Утром на катамаране плыли Димка с Ионом. Аквалангисты уже обшарили дно реки, прочесали камыши. На берегу стояли растерянные Анна Владимировна, Родика и Кайтан.
— Михуца! — сложив рупором ладони, кричал Димка. — Ника!
— Михуца! Ника! — вторил ему Ион.
— Ника! — доносились голоса из лесу, — Михуца!
— Зря мелкоту втянули, — сокрушался Димка. — Заварили кашу.
— Ищи теперь, — ворчал Ион. — А где искать?
…На осыпи ракушечника уныло стоял аист. Мимо проходил Гришка.
— Привет, — сказал он Филимону. — Ты куда Михуцу девал?
Аист вытянул шею, покрутил головой. Гришка пошел было дальше, но вдруг резко остановился. Внимательно посмотрел на землю. Так и есть — на белой осыпи ракушечника были видны следы детских ног.
— Молодец, Филимон!
Гришка пошел по следу. Оборвался он у самого провала. Гришка бросился на колени, стал отгребать руками землю.
Пытаясь проникнуть в щель, начал проталкивать землю внутрь. За Гришкиной спиной стоял аист. Клювом он старался расколоть крупный ком земли.
Наконец с большим трудом Гришке удалось протиснуться в щель.
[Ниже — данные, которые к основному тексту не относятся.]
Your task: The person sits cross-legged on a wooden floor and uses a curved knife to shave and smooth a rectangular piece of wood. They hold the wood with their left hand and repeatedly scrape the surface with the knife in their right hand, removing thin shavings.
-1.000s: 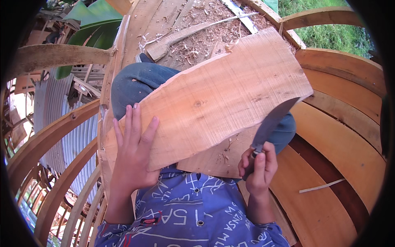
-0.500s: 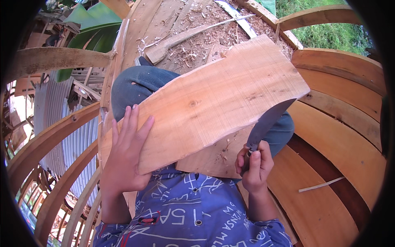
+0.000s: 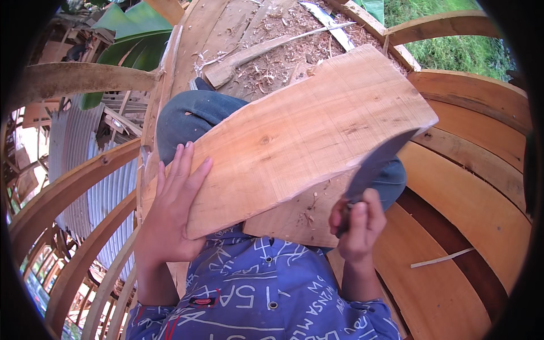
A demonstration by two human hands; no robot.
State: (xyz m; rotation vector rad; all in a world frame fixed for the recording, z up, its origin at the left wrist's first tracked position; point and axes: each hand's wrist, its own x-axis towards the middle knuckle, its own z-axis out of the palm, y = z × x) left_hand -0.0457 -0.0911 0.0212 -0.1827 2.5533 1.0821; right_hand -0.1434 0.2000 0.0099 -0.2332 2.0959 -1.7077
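Observation:
A broad wooden board (image 3: 294,136) lies slanted across my lap, its far right corner raised over my knee. My left hand (image 3: 177,198) rests flat on the board's near left end with its fingers spread. In my right hand (image 3: 360,224) is the handle of a machete (image 3: 378,161) with a dark curved blade. The blade points up and to the right, along the board's right-hand near edge. Some blur on the blade and hand hides whether the edge touches the wood.
Wood shavings (image 3: 272,73) cover the floor ahead, with a long-handled wooden piece (image 3: 243,62) among them. Curved ribs (image 3: 102,161) rise at the left, beside corrugated metal sheets (image 3: 73,164). Planks (image 3: 464,187) line the right side, where a thin stick (image 3: 442,258) lies.
My right hand and the machete have shifted slightly right and up. The board's far right corner has also moved a little right. My left hand stays on the board.

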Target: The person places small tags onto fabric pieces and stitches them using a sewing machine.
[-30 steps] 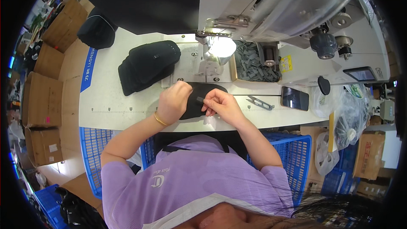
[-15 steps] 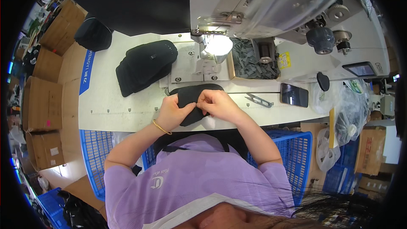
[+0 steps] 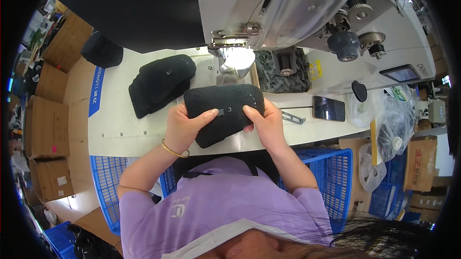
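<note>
Both hands hold a black padded fabric piece [image 3: 223, 98] up in front of the sewing machine [image 3: 237, 60]. My left hand [image 3: 185, 127] grips its left side, with the thumb on top against a small grey tab [image 3: 221, 112]. Its right side is pinched by my right hand [image 3: 270, 127], thumb on top and fingers underneath. Pale stitch marks show on the fabric beside the tab and near the right thumb. A stack of similar black pieces [image 3: 161, 84] lies on the table to the left of the machine's needle area.
Right of the needle area sits a box of small grey tabs [image 3: 276, 74]. Thread snips [image 3: 294, 118] and a phone [image 3: 329, 108] lie on the table [image 3: 129, 146] to my right. Blue crates [image 3: 331, 182] stand below the front edge. Another black piece [image 3: 102, 50] rests far left.
The fabric piece has been raised toward the machine and spread flat between my hands. My right hand has gone from pinching near its middle to holding the right edge.
</note>
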`<state>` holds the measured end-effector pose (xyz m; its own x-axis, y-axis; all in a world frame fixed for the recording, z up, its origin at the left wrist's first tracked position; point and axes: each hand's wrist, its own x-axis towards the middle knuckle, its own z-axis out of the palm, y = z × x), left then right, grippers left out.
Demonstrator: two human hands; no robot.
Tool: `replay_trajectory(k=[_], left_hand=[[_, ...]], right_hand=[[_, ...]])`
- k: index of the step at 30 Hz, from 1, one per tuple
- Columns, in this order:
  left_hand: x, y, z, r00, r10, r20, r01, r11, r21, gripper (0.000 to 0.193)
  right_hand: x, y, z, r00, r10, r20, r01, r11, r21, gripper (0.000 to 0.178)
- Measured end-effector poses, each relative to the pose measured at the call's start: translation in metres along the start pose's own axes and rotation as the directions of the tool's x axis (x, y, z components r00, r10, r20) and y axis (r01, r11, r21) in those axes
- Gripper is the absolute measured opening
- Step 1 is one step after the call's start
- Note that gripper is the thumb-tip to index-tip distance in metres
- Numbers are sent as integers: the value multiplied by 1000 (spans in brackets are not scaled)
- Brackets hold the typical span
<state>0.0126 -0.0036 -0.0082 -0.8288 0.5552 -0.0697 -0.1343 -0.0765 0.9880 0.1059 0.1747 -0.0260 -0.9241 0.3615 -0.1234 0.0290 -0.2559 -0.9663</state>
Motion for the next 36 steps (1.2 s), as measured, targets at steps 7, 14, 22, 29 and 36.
replay_trajectory(k=[7, 14, 22, 29, 36], left_hand=[[10, 4, -1, 1000, 13, 0, -13, 997, 78, 16], [32, 32, -1, 998, 53, 25, -54, 998, 14, 15], [86, 46, 1, 1000, -3, 15, 4, 994, -113, 17], [92, 53, 7, 1000, -17, 8, 18, 992, -126, 23], [94, 54, 5, 998, -4, 55, 11, 991, -130, 28]], right_hand=[[3, -6, -3, 999, -19, 43, 18, 1000, 15, 24], [11, -36, 15, 976, -207, -68, 206, 978, -20, 14], [64, -48, 15, 947, -249, -202, 272, 957, 98, 4], [71, -47, 13, 940, -293, -173, 322, 931, 174, 3], [71, -44, 13, 945, -272, -179, 301, 940, 162, 4]])
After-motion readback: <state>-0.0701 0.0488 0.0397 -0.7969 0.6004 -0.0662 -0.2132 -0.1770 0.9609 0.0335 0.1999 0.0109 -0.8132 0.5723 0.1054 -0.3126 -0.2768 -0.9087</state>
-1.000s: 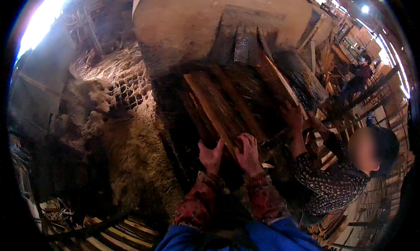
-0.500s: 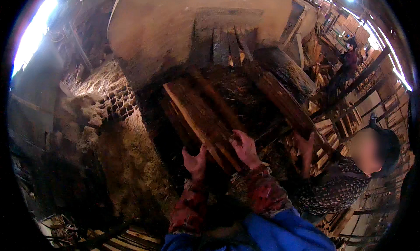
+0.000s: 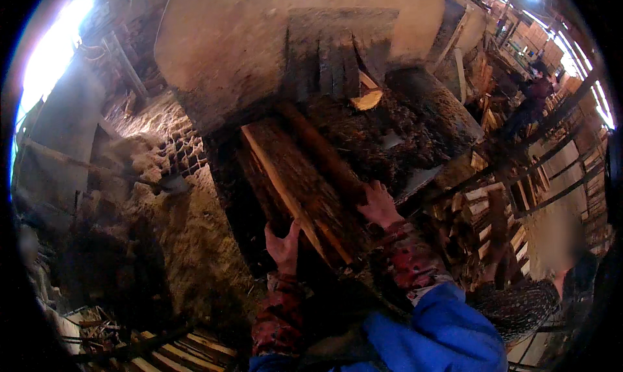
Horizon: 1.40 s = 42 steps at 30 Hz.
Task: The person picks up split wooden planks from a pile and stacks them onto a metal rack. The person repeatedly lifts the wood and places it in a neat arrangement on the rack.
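Near the middle of the head view, a long split wooden slab (image 3: 295,184) with rough bark slopes from the upper centre down toward the lower centre. At its lower end the left hand (image 3: 283,245) grips the slab's left edge, thumb and fingers clamped round it. The right hand (image 3: 378,205) lies flat and spread on the slab's right side, pressing against the bark; whether its fingers curl under cannot be told. Above them stands a large pale block (image 3: 259,41). Sawdust (image 3: 188,229) heaps at the left. At the lower right another person's patterned sleeve (image 3: 519,304) shows beside stacked cut wood (image 3: 483,223).
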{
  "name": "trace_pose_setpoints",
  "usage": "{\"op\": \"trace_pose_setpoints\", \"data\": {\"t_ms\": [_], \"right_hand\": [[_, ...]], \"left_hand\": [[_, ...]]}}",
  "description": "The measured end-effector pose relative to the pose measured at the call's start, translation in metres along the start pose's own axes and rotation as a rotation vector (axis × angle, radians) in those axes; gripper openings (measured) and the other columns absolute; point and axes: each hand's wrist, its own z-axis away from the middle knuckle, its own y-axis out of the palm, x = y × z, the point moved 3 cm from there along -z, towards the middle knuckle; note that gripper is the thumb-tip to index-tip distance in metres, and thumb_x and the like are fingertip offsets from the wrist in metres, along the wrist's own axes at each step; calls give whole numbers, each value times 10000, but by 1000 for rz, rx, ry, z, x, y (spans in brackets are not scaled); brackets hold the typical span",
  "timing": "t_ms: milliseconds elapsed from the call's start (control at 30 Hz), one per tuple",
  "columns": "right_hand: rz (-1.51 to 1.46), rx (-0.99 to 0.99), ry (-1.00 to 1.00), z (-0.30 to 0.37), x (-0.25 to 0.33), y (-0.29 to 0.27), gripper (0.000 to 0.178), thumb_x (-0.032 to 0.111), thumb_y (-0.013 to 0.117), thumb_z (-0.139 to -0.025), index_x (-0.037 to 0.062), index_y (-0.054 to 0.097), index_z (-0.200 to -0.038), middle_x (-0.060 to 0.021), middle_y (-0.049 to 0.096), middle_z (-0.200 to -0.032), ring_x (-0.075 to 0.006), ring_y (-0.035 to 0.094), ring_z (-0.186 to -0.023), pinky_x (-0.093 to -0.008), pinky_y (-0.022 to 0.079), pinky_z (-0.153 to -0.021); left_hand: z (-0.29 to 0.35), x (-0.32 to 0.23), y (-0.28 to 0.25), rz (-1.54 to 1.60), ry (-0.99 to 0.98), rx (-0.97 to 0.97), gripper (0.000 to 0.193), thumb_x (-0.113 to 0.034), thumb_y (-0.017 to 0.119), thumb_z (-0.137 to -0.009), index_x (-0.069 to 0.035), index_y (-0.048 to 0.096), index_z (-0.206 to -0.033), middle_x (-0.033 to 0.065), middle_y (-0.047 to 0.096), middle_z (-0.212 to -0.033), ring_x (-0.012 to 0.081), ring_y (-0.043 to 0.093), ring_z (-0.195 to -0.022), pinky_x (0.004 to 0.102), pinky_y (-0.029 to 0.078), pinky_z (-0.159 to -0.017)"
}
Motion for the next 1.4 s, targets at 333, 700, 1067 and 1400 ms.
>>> {"op": "trace_pose_setpoints", "data": {"t_ms": [333,700,1067,1400], "right_hand": [[-32,154,93,71,-19,-23,771,291,707,-691,24,362,-1326,-285,347,-1332,-468,387,-1192,-463,355,-999],[-785,332,255,73,-21,-28,873,370,672,-833,50,154,-1458,-190,522,-1264,-255,625,-857,-386,513,-659],[-739,59,153,95,107,-93,724,399,656,-813,-18,384,-1338,-262,410,-1335,-400,450,-1205,-501,397,-978],[-365,-109,-66,89,144,-53,634,191,702,-699,-24,452,-1240,-231,378,-1261,-409,373,-1192,-492,368,-970]], "left_hand": [[17,-16,6,115,-6,-47,589,-210,789,-734,18,496,-1191,108,616,-1095,180,578,-973,317,474,-845],[21,-14,0,-318,36,-222,699,-329,809,-688,11,488,-1207,159,639,-1085,216,614,-981,332,481,-832],[22,-9,16,-178,29,-182,748,-425,791,-671,12,494,-1201,185,656,-1014,322,633,-955,382,498,-785],[25,-44,16,-427,-104,-159,779,-464,769,-676,-14,467,-1236,208,631,-1063,360,618,-970,406,496,-808]]}}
С головы слетела кепка и осталась лежать у провала, где стоял встревоженный Филимон…
В подземелье Гришка огляделся. Темнота. Включив карманный фонарик, двинулся по подземному коридору. Время от времени останавливался, наносил куском известняка на стены стрелки и шел дальше. Поворот, второй, третий. Сколько их, этих узких подземных поворотов? Луч фонарика скользил по серым стенам, метался на перекрестках.
Где-то впереди послышались голоса. Гришка бросился туда. Заплясал луч фонарика, замелькали стены штольни, свет выхватил из тьмы две фигурки. Дрожа от страха, Ника вцепилась в руку Михуцы. Гришка осветил лица ребят.
— Не бойтесь, — сказал он, — это я.
— Ой, Гришка! — вскрикнула Ника. — Гриша пришел!
— Эх вы, деятели, — вздохнул парень. — Все село переполошили.
— Да мы хотели, — начала было Ника, но Михуца ее перебил.
— Там, на стене, у завала, — сказал он, волнуясь, — надпись…
— Какая?
— Не знаю.
— Стой! — Гришка махнул ему рукой. — Сиди на месте.
Из глубины штольни бежит фонарик. Он скачет по стене, отыскивая стрелки, спотыкается на поворотах, мечется у перекрестков. И наконец почти у самого завала замирает. Крупными буквами на темной стене нацарапано: «Морозан преда…» Слово не окончено, от буквы «а» тянется по стене длинная кривая линия… А на земле лежат остатки одежды и кости.
Опустив голову, Гришка почти наугад возвращается к ребятам. Он медленно идет по штольне, рассеянно светя фонариком. И вдруг слышит голос Кайтана: «Морози́н — Мороза́н. Изменена только одна буква».
Проходя мимо ребят, Гришка не останавливается. Он плетется дальше, машинально переставляя ноги. И слышит приглушенный голос Кайтана: «Моро́зин — Мороза́н».
Михуца с Никой молча идут следом. Гришка бредет с опущенной головой. Голос Кайтана крепнет. Вот он уже заполняет уши и звучит так громко, что, кажется, лопнут барабанные перепонки.
«Морози́н — Мороза́н! Морози́н — Мороза́н!!»
Гришка хватается за голову, затыкает пальцами уши. «Моро́зин — Мороза́н».
Михуца дергает Гришку за рукав. Голос Кайтана начинает ослабевать и наконец совсем уходит из Гришкиных ушей.
— Гриш, а Гриш! Куда же мы идем?
Гришка смотрит на Михуцу. Откуда взялся этот большеголовый шкет? И что делает здесь эта «липучка» Ника? И почему у него, Гришки, в руках какой-то фонарик? Что надо им делать? Наверное, что-то искать…
Гришка направляет луч на стены. Кажется, он чертил на них куском известняка. Что? Ах да, стрелки. Но где же стрелки? Куда они девались? Он не видит никаких стрелок. Они зачем-то ему очень нужны. Зачем?
Гришка свернул направо, потом налево и уперся в тупик.